The government is due to announce new rates for petroleum products sold in St Lucia on Monday. It is a day that many are looking to with great expectation. As with everything else in this country there have been differing explanations about how government goes about setting fuel prices and the impact which this has on the pockets of consumers, business, government itself, dealers, retailers etc.
Frankly, we wish there was more transparency in the whole business of fuel price fixing and explanations offered that were simple enough so that the man in the street could understand the whole thing. That way we might succeed in eliminating the ill-informed debate that takes place all the time about who is deceiving the public or twisting the facts.

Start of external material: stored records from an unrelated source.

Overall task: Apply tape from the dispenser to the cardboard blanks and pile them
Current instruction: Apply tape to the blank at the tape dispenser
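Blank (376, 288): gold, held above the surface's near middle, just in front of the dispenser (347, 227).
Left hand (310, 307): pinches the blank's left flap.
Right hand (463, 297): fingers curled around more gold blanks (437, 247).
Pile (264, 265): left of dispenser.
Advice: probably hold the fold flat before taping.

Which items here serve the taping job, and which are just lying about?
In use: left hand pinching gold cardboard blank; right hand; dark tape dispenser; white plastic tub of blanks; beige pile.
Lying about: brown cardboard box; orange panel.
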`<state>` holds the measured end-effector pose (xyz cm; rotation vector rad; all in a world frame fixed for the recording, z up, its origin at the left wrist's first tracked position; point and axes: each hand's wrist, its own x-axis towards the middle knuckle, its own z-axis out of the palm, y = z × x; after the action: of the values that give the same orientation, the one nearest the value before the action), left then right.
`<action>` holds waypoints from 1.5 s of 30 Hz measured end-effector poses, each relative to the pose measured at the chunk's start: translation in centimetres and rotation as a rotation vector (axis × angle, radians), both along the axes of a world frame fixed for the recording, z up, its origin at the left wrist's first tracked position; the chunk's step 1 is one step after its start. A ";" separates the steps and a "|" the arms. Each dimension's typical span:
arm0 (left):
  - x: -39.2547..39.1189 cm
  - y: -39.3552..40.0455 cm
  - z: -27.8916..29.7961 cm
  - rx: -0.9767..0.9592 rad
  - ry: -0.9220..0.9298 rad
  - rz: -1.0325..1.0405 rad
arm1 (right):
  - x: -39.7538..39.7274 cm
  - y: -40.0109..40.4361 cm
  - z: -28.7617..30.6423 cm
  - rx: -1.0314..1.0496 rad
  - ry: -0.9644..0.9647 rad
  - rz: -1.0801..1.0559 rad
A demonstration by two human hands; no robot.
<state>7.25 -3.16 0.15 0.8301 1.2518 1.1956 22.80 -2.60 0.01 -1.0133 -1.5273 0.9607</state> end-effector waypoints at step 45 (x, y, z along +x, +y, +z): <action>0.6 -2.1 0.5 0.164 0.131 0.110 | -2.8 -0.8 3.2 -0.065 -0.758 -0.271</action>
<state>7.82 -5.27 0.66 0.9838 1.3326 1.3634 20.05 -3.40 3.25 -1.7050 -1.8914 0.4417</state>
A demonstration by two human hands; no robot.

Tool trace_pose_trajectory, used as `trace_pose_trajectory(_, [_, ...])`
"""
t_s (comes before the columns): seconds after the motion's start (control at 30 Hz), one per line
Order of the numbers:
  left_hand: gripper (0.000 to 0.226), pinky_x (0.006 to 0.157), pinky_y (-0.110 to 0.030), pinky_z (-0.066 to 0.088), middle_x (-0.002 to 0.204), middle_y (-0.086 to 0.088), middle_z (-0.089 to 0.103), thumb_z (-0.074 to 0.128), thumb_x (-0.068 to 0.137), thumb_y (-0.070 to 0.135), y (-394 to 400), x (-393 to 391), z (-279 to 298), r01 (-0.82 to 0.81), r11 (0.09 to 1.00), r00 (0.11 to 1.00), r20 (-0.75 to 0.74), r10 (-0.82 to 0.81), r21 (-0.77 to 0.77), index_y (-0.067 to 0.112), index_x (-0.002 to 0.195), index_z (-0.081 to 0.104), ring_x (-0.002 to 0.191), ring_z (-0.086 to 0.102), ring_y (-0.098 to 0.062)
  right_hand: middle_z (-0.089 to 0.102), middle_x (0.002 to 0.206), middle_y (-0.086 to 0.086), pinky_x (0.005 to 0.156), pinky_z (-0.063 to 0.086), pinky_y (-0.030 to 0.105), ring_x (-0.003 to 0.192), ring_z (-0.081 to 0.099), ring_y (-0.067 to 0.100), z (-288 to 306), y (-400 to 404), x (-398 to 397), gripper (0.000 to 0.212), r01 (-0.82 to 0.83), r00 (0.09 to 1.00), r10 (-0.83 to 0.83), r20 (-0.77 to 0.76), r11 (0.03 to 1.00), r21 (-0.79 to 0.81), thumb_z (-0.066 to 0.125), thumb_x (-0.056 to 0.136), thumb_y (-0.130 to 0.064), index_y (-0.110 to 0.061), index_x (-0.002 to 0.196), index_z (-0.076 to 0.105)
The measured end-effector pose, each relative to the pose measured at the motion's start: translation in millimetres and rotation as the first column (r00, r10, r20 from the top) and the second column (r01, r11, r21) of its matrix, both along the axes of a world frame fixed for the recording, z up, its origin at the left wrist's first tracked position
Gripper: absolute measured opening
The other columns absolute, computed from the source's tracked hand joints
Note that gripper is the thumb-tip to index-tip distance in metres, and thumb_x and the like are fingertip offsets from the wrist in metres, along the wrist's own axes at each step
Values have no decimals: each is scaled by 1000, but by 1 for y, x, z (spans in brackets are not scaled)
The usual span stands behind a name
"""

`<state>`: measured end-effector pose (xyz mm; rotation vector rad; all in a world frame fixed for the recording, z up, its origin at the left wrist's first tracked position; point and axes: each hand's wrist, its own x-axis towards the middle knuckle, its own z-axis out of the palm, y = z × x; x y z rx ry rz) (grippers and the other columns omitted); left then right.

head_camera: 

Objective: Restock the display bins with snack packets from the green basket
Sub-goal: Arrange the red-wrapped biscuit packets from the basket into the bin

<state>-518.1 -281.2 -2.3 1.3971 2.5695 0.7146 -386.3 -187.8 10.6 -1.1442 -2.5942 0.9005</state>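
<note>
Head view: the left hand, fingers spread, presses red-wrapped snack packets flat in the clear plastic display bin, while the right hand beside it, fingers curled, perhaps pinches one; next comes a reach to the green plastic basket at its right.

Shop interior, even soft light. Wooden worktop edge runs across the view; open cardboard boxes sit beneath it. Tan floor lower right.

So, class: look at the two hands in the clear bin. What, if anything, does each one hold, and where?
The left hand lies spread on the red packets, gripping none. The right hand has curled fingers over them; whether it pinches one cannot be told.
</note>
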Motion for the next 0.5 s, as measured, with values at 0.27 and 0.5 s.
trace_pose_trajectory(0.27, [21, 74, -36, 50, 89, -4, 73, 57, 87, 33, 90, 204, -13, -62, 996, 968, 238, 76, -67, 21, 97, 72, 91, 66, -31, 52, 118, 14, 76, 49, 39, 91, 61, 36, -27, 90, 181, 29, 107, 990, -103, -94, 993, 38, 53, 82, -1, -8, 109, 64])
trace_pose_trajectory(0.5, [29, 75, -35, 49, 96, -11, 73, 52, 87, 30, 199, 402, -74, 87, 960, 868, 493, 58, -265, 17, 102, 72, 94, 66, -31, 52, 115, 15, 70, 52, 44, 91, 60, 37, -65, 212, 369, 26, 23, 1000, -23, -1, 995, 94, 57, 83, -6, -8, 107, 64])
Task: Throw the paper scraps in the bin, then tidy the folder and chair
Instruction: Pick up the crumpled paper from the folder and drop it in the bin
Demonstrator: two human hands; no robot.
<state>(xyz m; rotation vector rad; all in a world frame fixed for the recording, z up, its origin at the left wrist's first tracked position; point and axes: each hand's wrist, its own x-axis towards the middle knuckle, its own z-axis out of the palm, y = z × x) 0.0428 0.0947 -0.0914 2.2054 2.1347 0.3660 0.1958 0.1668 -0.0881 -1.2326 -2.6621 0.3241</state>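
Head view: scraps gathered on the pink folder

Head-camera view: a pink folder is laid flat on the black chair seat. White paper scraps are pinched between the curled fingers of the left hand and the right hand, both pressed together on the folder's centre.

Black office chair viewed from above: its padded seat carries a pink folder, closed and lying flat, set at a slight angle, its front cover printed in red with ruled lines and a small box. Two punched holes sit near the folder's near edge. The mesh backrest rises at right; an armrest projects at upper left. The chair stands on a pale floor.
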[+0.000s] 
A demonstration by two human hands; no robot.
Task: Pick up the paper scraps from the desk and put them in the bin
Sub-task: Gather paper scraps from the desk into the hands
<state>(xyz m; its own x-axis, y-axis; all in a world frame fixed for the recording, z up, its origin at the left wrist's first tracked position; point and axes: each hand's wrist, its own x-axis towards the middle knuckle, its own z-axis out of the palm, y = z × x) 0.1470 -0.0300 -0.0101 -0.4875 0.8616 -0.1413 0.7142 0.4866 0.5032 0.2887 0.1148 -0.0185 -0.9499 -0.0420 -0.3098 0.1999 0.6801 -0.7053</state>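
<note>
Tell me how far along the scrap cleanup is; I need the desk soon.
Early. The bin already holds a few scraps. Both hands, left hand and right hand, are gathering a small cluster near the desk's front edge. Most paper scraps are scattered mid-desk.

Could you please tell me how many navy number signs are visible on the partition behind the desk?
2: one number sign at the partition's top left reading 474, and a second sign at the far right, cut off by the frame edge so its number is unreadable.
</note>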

The people of St Lucia who, we repeat, have endured some significant hardships over the past three years with rises in various commodities and services, care little at this time about who is explaining or interpreting correctly or truthfully the price fixing mechanism and the effects on their pockets. They follow developments in the world, see oil prices tumbling all over the place, and hear the ways in which consumers in other countries are benefitting as a result, and want to know why it is that they have not been privileged to enjoy the same. That’s the long and short of it all.
What we do believe, however, is that the decline in the price of oil on the world market to the extent that we have seen over the last six months, and the prospects for further reductions during this year, according to some international industry experts, present countries with a golden opportunity to improve balance sheets, create jobs, bring energy consumption rates down, boost government revenues, and spur economic development, but only if people are not greedy and want to hog the spinoffs all for themselves.
Exactly by how much should St. Lucia’s fuel rates come down on Monday, we will not suggest a figure. What we do hope, however, is that it will be significant enough to allow all players, especially the consuming public and the business sector, an opportunity for some breathing space, encourage spending and investment and generate some employment to push the island’s battered economy along. St. Lucia simply cannot afford another 2014 when many of us, especially business people, stared down the barrel, so to speak.
We do not suggest for a moment that falling oil prices will by itself work magic for our country. However, with Monday’s announcement coming so early in the new year, St. Lucians are desperate for some positive sign of economic changes in the country after the gloom especially over the last two to three years, and one hopes that the government recognizes this.
Dominica’s gasolene rates came down yesterday from $12.82 to $11.42 a gallon, the rate in St Kitts and Nevis, we are told is down to $10.75. Surely we in St Lucia should be in for a significant decrease from the $15.80 we have been paying.